DATASET EXCERPTS –
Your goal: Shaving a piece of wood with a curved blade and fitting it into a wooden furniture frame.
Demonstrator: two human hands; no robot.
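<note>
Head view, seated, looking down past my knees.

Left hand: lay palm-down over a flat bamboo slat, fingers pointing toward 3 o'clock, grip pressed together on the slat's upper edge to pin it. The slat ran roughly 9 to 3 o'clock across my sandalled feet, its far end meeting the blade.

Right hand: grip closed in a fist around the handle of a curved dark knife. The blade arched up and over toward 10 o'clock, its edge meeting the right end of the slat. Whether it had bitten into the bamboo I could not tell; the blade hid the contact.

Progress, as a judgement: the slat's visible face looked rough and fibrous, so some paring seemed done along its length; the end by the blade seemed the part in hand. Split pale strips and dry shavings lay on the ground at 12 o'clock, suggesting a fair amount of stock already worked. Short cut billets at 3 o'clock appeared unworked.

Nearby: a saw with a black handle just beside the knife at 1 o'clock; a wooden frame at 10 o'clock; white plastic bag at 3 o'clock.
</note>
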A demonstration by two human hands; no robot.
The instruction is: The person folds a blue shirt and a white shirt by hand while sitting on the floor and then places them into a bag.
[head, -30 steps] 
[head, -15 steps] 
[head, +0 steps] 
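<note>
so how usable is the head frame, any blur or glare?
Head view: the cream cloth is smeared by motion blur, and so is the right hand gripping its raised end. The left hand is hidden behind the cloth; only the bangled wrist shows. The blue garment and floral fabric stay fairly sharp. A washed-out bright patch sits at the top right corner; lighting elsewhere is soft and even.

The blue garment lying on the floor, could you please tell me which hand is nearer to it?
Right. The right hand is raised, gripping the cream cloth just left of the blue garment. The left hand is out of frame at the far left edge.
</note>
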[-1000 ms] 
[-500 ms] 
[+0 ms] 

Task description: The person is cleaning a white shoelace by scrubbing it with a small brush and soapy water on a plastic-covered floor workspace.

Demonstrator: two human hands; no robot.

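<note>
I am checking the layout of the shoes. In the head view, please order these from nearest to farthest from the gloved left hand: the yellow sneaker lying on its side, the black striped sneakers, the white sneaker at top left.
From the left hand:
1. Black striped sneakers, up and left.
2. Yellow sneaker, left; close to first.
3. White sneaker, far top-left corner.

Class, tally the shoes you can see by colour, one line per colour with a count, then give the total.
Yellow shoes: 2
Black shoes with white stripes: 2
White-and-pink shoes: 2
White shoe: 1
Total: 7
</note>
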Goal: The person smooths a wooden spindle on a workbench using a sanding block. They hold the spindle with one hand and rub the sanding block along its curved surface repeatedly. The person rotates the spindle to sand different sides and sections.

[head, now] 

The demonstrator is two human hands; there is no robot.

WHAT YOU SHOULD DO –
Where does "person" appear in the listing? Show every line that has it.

RESPONSE FOR THIS EXERCISE –
The instruction is: The person folds a blue shirt and a white shirt by hand while sitting on the floor and then places them into a bag.
Task description: The person is cleaning a white shoelace by scrubbing it with a small brush and soapy water on a plastic-covered floor workspace.
Goal: The person smooths a wooden spindle on a workbench using a sanding block. They hold the spindle with one hand and rub the sanding block along its curved surface repeatedly. The person rotates the spindle to sand different sides and sections.

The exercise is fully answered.